The Missing Context Layer in Agentic Commerce: Part 1

Drew Edmond

April 6, 2026

Drew

The agentic commerce future that the industry has been envisioning, where AI agents discover, evaluate, negotiate, and transact on a consumer’s behalf, requires capabilities that no single layer of technology provides. The protocols emerging today (Mastercard’s Verifiable Intent, Visa’s Trusted Agent Protocol, Google’s UCP and AP2, among others) are building the transactional foundation. They address authorization, agent identity, checkout mechanics, and payment coordination. These represent genuine progress.

But protocols alone do not get us to the experience the industry has been describing. The agentic commerce vision also requires persistent memory, an evolving model of the consumer’s needs and preferences, and cross-application data access. This is the missing context layer. The Operating System level of the consumer’s device has the most direct path to providing it, because the OS controls the permission model and has native access to every app, but the core requirement is the context itself, not the specific architecture that delivers it.

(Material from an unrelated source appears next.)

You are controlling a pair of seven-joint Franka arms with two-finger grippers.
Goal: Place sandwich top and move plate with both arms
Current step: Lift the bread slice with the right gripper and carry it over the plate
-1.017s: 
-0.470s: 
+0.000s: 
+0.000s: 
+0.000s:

An OS-level agent would have the most direct path to something that no protocol, platform, or chatbot currently provides: access to the consumer’s full device context accumulated over time. Sizing and fit preferences inferred from purchase and return history. Financial position drawn from banking apps. Calendar awareness. Location patterns. Communication context from messages and email. That data already exists on the consumer’s device. The OS controls the permission model and has native access to all of it, though a sufficiently permissioned third-party agent could potentially achieve similar access through APIs and user-granted permissions. The question is when, not whether, an agent layer with this kind of cross-domain context will be able to shape commerce decisions upstream of the transaction.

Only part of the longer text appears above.